According to U.S. Today, President Barack Obama said at least 16 times there would be no boots on the ground in Syria – that is, before he put 50 of them down in 2015.

Even that was a tepid response to the rapid gains of the Islamic State, then still only a stone’s throw from Baghdad in the Euphrates River valley.  Obama’s foreign policy was driven by a “Don’t do stupid shit” mantra – a belief that American power was limited, that military power could only accomplish so much, and that both should be used sparingly to manage conflicts until locals finished them on America’s behalf.

But Donald Trump did not come to power on a platform of measured thinking and thoughtful debate.  His supporters demand action for action’s sake.  Now, in a revised anti-Islamic State strategy, he seems about to oblige them:

A new military strategy to meet President Donald Trump’s demand to “obliterate” the Islamic State group is likely to deepen U.S. military involvement in Syria, possibly with more ground troops, even as the current U.S. approach in Iraq appears to be working and will require fewer changes.

The article talks of options: increased heavy arms to Kurdish forces (while trying to calm Turkish nerves opposed to such support), use of American Apache helicopters for ground support, and more Special Forces to stiffen local forces in both Iraq and Syria as they move on the Islamic State’s final strongholds.

This is not the same as a mass invasion of Syria, nor does it appear anything like the Iraq and Afghan surges of 2006-07 and 2009-12.  Instead, it’s a slightly more aggressive refinement of the Obama era.

Despite Trump’s bluster, even he is not ready to roll into a civil war where America has little to gain and much to lose.  Any town liberated by U.S. troops, whether that is Islamic State or Assad-held, becomes a burden to an American military that has already spent 16 years fighting the War on Terror.

Instead, Trump is likely to bombard the airwaves with braggadocio whenever U.S. forces support a victorious battle.  That will echo within the conservative news media as a sign the U.S. is strong again – despite not having substantially changed Obama-era military policy.

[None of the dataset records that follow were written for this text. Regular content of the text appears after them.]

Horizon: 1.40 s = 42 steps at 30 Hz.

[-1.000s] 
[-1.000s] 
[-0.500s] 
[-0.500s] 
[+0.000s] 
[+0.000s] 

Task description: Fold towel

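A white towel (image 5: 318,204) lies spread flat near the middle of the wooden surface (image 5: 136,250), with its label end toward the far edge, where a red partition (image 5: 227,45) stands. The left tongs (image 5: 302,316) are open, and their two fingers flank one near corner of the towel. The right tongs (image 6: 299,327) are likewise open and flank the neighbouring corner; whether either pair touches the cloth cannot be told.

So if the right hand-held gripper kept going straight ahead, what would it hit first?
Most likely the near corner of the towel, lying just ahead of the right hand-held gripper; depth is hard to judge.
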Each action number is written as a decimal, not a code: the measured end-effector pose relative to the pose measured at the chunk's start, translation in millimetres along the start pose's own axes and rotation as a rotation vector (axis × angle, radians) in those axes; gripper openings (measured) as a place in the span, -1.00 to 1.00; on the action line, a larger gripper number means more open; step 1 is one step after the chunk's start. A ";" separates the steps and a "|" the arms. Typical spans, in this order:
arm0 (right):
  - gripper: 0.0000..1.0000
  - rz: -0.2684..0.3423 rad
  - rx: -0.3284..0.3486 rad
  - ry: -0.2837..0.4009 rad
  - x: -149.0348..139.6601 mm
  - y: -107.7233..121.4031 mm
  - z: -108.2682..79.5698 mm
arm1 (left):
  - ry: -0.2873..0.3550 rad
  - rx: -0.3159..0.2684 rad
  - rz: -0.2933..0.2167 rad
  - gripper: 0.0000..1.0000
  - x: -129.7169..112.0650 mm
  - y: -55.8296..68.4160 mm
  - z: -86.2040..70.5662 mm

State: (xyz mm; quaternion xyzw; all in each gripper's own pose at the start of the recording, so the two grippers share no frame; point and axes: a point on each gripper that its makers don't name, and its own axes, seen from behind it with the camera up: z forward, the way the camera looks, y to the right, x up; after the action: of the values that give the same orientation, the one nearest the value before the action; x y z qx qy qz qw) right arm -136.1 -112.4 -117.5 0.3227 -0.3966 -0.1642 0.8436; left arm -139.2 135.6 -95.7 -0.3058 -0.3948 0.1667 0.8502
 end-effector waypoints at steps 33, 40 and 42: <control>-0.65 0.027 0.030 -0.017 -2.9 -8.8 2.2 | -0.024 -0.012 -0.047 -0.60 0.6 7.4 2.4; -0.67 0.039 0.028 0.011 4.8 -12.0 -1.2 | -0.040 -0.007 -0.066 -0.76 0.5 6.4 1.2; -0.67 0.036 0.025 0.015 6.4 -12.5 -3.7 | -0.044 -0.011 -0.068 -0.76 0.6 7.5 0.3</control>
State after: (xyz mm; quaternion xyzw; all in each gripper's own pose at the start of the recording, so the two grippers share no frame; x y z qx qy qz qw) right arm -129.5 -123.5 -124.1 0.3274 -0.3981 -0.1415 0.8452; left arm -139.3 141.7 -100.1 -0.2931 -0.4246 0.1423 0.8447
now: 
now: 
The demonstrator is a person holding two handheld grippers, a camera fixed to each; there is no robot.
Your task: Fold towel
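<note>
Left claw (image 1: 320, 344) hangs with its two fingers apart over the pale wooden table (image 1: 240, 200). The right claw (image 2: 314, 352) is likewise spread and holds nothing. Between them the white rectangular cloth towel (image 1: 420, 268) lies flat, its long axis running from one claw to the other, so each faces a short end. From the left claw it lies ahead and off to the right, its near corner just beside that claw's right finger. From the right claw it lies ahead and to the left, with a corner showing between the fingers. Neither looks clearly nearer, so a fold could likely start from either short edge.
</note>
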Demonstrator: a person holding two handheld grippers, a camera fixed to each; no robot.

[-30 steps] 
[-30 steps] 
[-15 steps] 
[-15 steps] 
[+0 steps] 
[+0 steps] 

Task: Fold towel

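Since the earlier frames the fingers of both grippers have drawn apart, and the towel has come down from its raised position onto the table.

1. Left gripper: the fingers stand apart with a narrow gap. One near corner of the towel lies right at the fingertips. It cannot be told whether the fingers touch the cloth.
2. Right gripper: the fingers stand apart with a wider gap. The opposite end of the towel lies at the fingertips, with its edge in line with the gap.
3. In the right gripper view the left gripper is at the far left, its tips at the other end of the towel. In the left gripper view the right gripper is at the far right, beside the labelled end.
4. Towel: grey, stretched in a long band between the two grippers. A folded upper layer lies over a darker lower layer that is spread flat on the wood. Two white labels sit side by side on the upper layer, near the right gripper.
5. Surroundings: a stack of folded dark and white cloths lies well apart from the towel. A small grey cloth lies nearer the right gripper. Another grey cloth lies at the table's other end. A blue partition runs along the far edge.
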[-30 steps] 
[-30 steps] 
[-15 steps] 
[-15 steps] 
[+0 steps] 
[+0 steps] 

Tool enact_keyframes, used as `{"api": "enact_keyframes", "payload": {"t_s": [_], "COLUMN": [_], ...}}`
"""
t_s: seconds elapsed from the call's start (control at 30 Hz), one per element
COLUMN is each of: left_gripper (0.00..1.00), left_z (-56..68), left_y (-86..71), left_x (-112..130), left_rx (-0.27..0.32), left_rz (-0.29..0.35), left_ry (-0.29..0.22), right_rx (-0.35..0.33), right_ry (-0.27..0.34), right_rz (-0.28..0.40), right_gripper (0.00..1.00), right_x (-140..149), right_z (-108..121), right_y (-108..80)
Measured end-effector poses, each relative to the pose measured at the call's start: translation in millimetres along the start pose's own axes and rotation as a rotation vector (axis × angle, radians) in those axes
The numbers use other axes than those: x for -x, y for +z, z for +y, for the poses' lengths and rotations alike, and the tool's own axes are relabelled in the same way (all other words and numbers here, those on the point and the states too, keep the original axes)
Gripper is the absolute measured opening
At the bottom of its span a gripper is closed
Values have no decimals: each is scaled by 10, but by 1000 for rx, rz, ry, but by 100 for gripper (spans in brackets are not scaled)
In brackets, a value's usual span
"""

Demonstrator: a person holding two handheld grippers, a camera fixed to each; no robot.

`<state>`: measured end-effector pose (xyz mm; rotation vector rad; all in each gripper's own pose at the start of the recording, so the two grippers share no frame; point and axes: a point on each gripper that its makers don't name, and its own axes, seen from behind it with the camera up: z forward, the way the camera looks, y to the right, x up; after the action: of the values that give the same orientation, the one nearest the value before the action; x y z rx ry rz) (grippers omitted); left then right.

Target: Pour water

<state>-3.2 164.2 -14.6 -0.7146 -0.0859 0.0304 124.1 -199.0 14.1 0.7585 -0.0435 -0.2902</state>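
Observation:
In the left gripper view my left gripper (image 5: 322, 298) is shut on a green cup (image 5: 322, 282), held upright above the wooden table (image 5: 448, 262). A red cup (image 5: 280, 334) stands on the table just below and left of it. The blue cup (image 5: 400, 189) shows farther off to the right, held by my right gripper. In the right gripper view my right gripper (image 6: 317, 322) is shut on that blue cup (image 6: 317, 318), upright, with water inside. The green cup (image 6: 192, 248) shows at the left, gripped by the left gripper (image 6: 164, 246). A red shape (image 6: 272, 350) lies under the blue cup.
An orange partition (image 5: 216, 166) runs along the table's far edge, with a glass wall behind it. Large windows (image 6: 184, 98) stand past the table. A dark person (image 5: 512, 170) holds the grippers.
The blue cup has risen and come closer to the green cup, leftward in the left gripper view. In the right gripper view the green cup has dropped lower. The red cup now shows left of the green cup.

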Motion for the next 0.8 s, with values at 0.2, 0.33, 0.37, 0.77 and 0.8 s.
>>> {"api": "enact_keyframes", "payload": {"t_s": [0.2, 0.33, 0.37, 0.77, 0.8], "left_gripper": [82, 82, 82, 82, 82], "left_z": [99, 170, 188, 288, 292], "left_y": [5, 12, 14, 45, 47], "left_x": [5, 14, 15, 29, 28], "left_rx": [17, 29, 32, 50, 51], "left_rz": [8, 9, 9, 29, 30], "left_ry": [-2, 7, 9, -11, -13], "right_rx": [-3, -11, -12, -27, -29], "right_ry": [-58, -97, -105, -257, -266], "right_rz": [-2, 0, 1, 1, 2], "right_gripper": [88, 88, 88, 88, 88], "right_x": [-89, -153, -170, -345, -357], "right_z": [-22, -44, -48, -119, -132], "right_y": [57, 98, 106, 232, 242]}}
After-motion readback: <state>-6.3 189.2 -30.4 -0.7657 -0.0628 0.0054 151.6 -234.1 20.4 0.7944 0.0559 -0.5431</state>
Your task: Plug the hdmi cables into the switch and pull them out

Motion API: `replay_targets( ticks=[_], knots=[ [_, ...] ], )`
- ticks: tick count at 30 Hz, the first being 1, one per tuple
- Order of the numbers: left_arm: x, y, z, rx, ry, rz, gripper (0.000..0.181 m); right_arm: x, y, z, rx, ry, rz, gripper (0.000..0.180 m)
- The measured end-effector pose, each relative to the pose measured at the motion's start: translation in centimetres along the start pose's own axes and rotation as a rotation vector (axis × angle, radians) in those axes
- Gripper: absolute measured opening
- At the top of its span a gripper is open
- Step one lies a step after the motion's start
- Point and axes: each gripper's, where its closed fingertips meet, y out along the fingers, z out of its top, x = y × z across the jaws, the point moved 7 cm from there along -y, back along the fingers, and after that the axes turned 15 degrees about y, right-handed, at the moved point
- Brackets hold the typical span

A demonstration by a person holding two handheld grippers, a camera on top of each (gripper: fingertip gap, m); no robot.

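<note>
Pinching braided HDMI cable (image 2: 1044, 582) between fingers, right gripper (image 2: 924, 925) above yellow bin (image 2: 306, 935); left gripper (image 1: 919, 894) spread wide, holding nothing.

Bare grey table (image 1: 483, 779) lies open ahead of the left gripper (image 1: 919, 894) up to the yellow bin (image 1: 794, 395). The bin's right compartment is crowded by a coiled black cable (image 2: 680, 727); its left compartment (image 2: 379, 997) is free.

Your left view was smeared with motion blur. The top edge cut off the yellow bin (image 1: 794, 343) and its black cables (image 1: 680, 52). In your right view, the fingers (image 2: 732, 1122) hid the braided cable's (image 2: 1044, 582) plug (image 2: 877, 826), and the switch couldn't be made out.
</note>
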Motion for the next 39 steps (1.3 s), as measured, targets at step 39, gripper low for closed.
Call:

Yet this is also posturing for the coming end of the Syrian civil war, which has almost entirely lost its usefulness for all the powers that saw it as a useful proxy battleground.  Up until now, America has been excluded from meaningful peace talks; to gain a spot at the peace table and a say in Syria’s almost certainly fractured future, the United States must spill someone’s blood.  Islamic State fighters are happy enough to die; the Americans are content to oblige them, gaining some influence in a country where they very recently had none.